За столом недоставало только капитана Квальи, но его ждали с минуты на минуту. Вот и он явился под конвоем.
– Надеюсь, сеньор, Мариинская крепость запомнится вам как тёплый и гостеприимный угол. Присаживайтесь! Мигелито, налей капитану водки.
– Вы говорите так, сеньор комендант, словно собрались со мной расстаться. За здоровье – ваше и вашей супруги!
Разумеется, графиня Ирина Николаевна уже в день прибытия «Оказии» и «Предейтора» проведала, что, среди прочих, узником её обожаемого Серхио стал храбрый и благородный испанец. Едва в речах полковника зазвучали слова «упечь», «каторга», «рудники» и тому подобные, как Ирина Николаевна засобиралась в путь и приказала снаряжать «Св. Варвару». Отчего? Плохой сон! Приснилось, будто брат заболел.
– Я должна срочно плыть на Санта-Фе-де-Алаину! Осенью встретимся у Бенедиктова. Ты починишь бриг и приедешь ко мне.
И наконец:
– …если не станешь угнетать этого кабальеро и его несчастных моряков, я возможно останусь.
– Но, Ирина, они пираты и грабители!
– Их втянули англичане. Они – жертвы британских интриг. Или ты осознаешь это, или грузи мои вещи на «Варвару».
Поэтому во взгляде Володихина темнела память о семейной сцене.
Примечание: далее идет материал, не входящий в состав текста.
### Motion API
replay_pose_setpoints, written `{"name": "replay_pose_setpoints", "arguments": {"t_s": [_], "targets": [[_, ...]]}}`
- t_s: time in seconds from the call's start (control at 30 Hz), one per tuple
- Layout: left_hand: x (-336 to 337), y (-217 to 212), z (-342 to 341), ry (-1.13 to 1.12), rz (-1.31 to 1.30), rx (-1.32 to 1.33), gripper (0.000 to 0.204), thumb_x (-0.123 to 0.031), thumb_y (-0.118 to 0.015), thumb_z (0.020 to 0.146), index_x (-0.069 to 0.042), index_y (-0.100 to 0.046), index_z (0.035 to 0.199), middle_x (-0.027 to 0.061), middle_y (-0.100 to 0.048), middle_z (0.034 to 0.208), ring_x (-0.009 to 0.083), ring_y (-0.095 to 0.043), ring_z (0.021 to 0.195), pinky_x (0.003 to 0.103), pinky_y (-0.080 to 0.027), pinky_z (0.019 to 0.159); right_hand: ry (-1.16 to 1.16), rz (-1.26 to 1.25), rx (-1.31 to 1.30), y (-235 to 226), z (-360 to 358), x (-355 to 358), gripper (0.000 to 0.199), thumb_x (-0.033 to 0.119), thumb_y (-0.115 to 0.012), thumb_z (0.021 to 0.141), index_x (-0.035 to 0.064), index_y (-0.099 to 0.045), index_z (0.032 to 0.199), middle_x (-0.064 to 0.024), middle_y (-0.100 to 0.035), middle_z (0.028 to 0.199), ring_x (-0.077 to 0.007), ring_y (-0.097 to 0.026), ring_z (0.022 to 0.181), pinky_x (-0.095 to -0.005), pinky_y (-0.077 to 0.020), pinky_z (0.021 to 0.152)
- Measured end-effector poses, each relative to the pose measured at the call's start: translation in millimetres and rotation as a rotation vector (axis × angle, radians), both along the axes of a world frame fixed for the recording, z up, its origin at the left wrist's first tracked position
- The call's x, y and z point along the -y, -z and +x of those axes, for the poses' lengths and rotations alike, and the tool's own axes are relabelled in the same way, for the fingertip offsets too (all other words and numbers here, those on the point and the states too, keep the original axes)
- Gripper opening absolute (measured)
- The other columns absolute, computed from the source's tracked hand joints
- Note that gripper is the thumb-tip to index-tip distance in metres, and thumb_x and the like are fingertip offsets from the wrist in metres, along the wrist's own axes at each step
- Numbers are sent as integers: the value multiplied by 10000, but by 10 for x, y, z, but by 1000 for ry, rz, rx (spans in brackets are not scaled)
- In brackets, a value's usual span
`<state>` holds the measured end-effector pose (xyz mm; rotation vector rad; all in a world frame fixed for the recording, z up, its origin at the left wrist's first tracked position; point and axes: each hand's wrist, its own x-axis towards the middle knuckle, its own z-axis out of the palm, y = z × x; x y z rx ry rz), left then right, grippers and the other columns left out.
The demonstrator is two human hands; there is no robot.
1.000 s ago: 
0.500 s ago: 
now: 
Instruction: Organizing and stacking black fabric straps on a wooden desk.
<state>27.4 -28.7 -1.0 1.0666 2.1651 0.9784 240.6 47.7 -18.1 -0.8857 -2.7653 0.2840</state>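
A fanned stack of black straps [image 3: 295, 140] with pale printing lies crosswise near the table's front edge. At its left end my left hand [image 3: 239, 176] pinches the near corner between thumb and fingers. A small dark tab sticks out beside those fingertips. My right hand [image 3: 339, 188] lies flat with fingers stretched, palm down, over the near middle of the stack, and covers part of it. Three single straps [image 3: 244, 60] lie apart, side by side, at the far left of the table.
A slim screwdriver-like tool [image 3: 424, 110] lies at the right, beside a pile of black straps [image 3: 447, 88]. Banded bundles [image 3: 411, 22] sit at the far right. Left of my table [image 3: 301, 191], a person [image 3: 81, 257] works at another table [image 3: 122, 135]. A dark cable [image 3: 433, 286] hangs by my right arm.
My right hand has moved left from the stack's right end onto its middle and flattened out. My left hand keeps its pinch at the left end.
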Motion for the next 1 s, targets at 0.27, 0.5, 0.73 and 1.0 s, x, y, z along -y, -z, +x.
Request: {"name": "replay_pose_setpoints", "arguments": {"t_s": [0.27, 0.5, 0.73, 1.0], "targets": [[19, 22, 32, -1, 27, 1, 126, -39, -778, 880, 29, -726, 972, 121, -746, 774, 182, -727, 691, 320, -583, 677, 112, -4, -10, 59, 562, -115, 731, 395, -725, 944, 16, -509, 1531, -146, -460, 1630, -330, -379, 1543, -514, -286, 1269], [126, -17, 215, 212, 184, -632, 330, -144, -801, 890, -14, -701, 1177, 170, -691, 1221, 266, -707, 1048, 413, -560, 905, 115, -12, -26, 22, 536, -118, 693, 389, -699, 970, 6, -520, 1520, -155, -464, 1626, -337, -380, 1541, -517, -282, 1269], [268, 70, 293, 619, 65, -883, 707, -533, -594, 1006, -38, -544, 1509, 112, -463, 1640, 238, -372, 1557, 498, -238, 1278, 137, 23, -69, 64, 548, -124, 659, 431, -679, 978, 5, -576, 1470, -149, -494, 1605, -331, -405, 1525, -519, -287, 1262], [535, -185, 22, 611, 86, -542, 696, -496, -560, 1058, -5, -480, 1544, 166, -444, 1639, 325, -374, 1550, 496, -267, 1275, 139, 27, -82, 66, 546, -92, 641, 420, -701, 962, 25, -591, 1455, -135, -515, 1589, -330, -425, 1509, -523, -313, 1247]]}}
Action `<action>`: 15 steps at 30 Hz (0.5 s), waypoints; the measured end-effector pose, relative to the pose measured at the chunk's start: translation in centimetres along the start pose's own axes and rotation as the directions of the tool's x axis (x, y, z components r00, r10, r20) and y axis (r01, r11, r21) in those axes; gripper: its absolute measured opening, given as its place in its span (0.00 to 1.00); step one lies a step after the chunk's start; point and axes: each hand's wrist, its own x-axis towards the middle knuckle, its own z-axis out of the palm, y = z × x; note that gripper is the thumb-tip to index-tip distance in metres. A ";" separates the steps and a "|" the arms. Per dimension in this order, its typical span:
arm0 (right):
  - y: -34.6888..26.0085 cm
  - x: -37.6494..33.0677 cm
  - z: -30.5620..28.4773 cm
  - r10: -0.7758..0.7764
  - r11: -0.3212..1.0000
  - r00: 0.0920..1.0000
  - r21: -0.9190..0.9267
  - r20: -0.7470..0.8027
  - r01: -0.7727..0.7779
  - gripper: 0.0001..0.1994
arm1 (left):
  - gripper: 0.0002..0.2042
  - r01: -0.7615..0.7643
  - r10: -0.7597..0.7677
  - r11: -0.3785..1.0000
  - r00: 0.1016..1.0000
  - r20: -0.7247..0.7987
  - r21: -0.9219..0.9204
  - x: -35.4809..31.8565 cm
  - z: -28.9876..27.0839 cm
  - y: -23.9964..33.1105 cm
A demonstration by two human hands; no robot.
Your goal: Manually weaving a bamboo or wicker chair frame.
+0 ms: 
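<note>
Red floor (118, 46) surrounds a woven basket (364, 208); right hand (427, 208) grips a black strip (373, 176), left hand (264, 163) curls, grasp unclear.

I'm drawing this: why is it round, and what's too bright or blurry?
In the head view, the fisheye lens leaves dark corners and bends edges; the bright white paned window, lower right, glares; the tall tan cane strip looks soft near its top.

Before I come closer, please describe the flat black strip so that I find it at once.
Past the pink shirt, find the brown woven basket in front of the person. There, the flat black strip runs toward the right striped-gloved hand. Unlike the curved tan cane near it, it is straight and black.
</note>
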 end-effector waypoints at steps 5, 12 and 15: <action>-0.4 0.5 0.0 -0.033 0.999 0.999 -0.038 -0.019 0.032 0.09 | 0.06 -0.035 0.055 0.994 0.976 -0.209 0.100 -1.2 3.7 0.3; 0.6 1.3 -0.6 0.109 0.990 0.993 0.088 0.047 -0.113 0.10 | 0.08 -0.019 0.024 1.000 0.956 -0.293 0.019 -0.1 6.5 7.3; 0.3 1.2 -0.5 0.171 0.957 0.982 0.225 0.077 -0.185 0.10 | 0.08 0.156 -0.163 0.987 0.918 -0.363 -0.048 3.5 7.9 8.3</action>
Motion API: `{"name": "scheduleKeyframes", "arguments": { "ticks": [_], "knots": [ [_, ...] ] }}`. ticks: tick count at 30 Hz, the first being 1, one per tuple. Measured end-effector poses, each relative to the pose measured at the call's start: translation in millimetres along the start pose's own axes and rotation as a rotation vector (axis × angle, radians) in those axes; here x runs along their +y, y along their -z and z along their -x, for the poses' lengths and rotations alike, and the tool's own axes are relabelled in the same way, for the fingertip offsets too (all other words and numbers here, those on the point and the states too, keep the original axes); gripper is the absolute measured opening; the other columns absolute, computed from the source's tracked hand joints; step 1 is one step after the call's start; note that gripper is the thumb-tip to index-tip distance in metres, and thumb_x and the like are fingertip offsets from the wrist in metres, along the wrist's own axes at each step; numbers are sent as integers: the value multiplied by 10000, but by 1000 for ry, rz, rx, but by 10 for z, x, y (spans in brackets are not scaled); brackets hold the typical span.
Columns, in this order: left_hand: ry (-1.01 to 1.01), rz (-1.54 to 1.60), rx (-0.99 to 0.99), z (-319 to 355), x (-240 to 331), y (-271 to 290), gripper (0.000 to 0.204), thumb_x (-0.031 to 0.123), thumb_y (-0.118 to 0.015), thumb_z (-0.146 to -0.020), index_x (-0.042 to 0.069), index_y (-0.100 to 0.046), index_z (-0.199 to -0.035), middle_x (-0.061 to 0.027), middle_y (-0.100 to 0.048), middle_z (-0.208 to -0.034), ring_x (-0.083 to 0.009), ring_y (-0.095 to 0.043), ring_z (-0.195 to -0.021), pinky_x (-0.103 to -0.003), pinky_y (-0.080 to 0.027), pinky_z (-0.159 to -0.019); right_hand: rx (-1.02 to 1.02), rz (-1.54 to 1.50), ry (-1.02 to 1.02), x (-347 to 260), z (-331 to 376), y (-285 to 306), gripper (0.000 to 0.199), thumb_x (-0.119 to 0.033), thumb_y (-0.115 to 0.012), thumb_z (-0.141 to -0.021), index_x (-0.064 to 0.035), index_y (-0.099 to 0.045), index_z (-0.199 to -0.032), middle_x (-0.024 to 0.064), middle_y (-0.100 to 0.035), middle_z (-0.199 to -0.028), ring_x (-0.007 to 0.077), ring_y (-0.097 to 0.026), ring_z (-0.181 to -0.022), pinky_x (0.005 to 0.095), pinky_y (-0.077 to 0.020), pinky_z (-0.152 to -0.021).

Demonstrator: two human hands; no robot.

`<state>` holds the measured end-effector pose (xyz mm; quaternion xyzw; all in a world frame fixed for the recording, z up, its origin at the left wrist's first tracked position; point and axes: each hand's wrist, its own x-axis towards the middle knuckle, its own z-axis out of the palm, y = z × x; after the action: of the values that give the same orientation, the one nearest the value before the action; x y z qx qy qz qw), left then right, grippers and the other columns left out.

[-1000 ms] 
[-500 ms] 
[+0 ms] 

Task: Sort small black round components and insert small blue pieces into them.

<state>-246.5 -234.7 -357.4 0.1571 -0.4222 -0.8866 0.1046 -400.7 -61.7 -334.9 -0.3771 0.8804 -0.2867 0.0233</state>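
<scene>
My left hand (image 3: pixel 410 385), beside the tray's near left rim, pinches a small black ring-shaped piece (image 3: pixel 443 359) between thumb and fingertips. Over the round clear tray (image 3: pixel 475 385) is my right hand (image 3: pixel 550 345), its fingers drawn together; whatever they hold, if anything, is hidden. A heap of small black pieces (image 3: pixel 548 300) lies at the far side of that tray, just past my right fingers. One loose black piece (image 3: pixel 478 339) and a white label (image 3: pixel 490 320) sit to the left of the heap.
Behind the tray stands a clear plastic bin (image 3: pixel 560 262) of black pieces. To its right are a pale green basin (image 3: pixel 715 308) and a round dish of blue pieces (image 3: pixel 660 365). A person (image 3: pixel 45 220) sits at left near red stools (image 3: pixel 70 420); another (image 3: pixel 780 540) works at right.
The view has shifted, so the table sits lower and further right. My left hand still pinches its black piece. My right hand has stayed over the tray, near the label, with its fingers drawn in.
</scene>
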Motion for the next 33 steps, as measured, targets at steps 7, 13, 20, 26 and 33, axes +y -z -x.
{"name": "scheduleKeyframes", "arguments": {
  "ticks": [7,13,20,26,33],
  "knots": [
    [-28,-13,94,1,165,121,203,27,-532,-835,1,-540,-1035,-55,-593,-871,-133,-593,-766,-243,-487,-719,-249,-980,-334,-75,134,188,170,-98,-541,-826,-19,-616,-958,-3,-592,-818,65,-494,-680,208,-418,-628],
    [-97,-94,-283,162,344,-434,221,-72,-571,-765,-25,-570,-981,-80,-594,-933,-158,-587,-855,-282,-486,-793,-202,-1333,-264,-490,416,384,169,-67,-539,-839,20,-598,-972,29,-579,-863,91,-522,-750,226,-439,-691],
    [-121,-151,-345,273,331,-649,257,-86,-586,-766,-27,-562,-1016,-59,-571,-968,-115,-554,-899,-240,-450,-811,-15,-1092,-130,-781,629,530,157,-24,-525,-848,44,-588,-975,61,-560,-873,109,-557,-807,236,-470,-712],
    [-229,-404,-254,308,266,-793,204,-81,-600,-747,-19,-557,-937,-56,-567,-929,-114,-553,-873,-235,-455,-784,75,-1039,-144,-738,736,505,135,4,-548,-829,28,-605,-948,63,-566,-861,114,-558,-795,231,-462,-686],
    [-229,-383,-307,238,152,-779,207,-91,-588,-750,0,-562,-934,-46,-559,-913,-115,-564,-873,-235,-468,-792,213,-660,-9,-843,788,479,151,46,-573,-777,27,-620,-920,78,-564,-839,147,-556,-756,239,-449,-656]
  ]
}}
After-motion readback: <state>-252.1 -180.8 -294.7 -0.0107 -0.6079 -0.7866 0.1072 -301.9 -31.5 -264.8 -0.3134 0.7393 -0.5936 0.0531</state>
Квалья, ни сном ни духом не подозревавший о заступничестве сеньоры Аламеда, принимал эту сумрачность за русскую природную жестокость, слегка залакированную мундиром и эполетами.
– По закону я обязан выслать вас на материк, в Охотск. Оттуда вы проследуете в Верхоянский острог. Суровые места, должен вам сказать. Зимой там от мороза трескаются лиственницы, снизу доверху. С вашей горячей кровью вы в Верхоянске года не протянете. Чахотка обеспечена.